◆ WHAT NEEDS TO BE DONE ◆
The answer must be the full listing, written out exactly.

◆ PROVIDED DATA ◆
- - -
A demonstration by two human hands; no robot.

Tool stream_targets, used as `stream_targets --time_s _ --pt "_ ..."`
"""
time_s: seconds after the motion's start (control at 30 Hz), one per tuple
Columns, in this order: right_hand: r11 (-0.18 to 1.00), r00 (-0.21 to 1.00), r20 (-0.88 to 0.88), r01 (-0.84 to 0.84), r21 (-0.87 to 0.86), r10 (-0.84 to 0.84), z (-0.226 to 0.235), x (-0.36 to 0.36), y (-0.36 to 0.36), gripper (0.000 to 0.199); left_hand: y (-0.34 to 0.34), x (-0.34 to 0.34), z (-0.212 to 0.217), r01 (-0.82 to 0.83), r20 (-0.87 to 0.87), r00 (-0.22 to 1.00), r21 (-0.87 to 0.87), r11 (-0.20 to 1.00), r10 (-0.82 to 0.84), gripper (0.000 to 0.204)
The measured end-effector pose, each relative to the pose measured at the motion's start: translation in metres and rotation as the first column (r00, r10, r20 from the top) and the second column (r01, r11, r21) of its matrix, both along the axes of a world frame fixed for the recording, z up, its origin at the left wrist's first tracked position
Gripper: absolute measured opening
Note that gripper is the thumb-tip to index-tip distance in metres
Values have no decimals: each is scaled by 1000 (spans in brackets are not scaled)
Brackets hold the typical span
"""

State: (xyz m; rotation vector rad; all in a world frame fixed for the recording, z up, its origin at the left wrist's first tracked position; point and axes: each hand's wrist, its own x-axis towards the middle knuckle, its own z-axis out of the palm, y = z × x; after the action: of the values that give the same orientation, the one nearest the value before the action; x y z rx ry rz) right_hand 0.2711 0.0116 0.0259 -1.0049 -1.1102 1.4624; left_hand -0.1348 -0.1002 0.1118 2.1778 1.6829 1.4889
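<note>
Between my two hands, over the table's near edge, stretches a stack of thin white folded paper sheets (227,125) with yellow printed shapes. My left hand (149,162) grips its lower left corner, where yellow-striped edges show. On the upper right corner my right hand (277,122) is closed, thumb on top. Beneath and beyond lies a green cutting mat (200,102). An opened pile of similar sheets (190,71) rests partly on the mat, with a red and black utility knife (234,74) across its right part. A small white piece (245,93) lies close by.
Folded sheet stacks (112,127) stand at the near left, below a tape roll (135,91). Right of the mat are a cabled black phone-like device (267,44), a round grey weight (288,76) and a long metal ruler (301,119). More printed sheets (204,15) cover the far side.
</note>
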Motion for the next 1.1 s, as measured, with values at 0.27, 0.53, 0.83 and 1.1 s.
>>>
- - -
◆ YOUR SOLUTION ◆
A demonstration by two human hands; no robot.

Tool stream_targets, used as `stream_targets --time_s _ --pt "_ ..."`
"""
time_s: seconds after the motion's start (control at 30 Hz), one per tuple
Columns, in this order: right_hand: r11 (-0.18 to 1.00), r00 (-0.21 to 1.00), r20 (-0.88 to 0.88), r01 (-0.84 to 0.84), r21 (-0.87 to 0.86), r10 (-0.84 to 0.84), z (-0.226 to 0.235), x (-0.36 to 0.36), y (-0.36 to 0.36), gripper (0.000 to 0.199); left_hand: y (-0.34 to 0.34), x (-0.34 to 0.34), z (-0.212 to 0.217), r01 (-0.82 to 0.83), r20 (-0.87 to 0.87), r00 (-0.22 to 1.00), r21 (-0.87 to 0.87), r11 (-0.20 to 1.00), r10 (-0.82 to 0.84), gripper (0.000 to 0.204)
The measured end-effector pose, each relative to the pose measured at the motion's start: translation in metres and rotation as the first column (r00, r10, r20 from the top) and the second column (r01, r11, r21) of its matrix, both along the axes of a world frame fixed for the recording, z up, its origin at the left wrist's first tracked position
Gripper: absolute measured opening
Note that gripper is the thumb-tip to index-tip distance in metres
Values have no decimals: each is scaled by 1000 (spans in brackets are not scaled)
Brackets hold the typical span
"""

State: (xyz m; rotation vector rad; all in a world frame fixed for the recording, z up, its origin at the left wrist's first tracked position; point and axes: each hand's wrist, its own x-axis towards the middle knuckle, its own z-axis out of the palm, y = z × x; after the action: of the values that give the same orientation, the one nearest the value before the action; x y z rx ry rz) right_hand 0.2711 0.0116 0.0259 -1.0049 -1.1102 1.4624; left_hand -0.1348 -0.1002 0.1118 2.1778 1.6829 1.4889
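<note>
Between my two hands, over the table's near edge, stretches a stack of thin white folded paper sheets (227,125) with yellow printed shapes. My left hand (149,162) grips its lower left corner, where yellow-striped edges show. On the upper right corner my right hand (277,122) is closed, thumb on top. Beneath and beyond lies a green cutting mat (200,102). An opened pile of similar sheets (190,71) rests partly on the mat, with a red and black utility knife (234,74) across its right part. A small white piece (245,93) lies close by.
Folded sheet stacks (112,127) stand at the near left, below a tape roll (135,91). Right of the mat are a cabled black phone-like device (267,44), a round grey weight (288,76) and a long metal ruler (301,119). More printed sheets (204,15) cover the far side.
</note>
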Motion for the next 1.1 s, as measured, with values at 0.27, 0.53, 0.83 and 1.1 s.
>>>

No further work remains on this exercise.